→ **Task description**
Your task is to repeat the entries exactly from their first line through the line with "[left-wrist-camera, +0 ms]", and to stop there.

Start of Input material

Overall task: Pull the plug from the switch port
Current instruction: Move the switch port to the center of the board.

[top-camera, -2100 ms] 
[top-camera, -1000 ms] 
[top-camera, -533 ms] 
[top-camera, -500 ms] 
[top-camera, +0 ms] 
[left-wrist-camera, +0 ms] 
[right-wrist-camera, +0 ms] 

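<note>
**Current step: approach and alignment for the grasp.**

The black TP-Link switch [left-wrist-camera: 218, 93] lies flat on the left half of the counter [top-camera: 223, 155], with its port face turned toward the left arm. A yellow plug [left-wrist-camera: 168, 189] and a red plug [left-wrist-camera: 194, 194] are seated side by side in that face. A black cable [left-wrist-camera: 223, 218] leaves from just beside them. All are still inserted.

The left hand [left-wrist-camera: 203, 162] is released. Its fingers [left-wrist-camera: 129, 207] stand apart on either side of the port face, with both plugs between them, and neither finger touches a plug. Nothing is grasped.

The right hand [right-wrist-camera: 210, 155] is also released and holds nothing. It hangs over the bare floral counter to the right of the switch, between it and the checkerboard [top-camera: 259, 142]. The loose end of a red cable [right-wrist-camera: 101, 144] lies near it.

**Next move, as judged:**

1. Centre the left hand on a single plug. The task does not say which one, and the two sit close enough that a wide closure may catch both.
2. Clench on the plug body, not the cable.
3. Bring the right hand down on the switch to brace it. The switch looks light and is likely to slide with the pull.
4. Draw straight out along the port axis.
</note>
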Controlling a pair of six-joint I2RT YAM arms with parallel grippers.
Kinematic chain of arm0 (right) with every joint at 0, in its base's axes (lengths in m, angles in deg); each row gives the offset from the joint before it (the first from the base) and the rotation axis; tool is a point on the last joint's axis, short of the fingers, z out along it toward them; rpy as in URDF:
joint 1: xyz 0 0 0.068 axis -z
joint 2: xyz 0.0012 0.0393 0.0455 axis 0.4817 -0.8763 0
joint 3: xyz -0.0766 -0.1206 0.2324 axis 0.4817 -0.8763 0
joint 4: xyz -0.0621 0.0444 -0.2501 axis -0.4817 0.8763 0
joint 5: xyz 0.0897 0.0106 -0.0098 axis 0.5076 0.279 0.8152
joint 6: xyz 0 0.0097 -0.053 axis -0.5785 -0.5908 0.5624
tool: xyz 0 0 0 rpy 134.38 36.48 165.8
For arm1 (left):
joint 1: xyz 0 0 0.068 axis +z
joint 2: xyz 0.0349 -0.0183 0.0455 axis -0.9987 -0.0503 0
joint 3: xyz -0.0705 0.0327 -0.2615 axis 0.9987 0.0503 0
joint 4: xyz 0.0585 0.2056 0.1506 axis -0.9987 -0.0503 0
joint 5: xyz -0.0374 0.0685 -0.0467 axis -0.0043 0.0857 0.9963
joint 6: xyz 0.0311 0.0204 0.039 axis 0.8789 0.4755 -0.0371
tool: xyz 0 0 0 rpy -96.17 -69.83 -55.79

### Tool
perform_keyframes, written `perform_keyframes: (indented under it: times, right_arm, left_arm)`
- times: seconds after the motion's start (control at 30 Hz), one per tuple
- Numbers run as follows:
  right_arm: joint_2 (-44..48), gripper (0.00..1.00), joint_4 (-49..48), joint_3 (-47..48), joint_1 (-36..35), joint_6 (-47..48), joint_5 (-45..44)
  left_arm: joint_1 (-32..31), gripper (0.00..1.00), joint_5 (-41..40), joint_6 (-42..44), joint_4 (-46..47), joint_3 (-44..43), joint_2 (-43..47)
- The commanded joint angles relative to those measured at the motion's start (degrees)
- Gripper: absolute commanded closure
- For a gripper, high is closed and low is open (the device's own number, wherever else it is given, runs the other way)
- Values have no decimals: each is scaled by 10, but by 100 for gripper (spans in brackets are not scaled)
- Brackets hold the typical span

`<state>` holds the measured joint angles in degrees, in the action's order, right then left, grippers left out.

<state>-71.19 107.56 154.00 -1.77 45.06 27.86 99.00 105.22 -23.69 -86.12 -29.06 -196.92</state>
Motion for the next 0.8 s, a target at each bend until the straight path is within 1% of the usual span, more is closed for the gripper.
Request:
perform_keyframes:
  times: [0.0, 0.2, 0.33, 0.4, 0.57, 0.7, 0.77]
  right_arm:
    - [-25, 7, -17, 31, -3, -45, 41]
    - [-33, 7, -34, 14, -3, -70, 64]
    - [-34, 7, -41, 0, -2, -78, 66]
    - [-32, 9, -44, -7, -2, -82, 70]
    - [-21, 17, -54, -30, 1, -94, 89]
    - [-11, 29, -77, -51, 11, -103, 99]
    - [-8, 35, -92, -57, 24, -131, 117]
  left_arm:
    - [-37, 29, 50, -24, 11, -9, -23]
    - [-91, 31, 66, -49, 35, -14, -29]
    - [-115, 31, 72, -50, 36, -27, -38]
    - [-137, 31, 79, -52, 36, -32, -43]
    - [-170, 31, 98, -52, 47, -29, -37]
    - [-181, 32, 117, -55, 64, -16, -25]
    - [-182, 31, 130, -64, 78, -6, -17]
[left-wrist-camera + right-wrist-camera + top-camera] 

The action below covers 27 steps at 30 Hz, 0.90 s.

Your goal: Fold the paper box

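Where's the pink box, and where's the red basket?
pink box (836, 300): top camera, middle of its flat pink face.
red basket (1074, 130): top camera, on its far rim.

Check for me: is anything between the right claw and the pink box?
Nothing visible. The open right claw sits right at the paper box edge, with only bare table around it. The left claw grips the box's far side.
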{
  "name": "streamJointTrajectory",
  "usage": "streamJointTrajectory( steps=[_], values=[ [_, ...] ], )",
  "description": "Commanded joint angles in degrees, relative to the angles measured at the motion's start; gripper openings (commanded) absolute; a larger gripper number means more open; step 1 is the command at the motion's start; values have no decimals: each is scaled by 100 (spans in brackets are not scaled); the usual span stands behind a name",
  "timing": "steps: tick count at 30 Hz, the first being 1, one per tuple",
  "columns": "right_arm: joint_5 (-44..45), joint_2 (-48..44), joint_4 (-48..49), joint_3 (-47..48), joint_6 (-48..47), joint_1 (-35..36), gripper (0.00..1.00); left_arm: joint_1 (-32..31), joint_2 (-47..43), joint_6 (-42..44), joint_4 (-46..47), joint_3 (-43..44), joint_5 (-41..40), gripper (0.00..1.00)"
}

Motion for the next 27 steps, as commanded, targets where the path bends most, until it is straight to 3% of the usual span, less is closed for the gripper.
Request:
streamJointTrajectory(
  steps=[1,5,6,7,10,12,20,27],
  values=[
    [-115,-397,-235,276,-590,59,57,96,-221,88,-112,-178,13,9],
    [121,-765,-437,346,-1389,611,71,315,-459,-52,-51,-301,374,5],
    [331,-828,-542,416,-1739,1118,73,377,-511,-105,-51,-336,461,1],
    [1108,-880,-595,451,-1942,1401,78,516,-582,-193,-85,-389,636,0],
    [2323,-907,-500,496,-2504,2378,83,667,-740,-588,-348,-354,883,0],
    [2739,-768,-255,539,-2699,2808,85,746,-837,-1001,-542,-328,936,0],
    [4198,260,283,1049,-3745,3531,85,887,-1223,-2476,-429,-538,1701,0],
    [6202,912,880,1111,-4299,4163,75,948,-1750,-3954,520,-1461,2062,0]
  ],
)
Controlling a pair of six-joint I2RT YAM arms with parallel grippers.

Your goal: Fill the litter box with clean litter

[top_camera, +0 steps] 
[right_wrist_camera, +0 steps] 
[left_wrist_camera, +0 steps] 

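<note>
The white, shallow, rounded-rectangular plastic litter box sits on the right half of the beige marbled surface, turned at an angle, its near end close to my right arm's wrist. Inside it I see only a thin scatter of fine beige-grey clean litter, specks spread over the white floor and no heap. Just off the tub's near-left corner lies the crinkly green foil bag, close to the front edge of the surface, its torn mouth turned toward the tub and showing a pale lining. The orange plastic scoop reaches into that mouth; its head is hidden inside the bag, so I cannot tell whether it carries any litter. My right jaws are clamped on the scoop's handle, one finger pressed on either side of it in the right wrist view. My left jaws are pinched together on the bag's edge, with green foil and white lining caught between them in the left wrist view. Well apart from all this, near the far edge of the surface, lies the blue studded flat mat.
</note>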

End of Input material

→ **Final answer**
Overall task: Pull the plug from the switch port
Current instruction: Move the switch port to the center of the board.

[top-camera, -2100 ms] 
[top-camera, -1000 ms] 
[top-camera, -533 ms] 
[top-camera, -500 ms] 
[top-camera, +0 ms] 
[left-wrist-camera, +0 ms] 

The exercise asks for nothing further.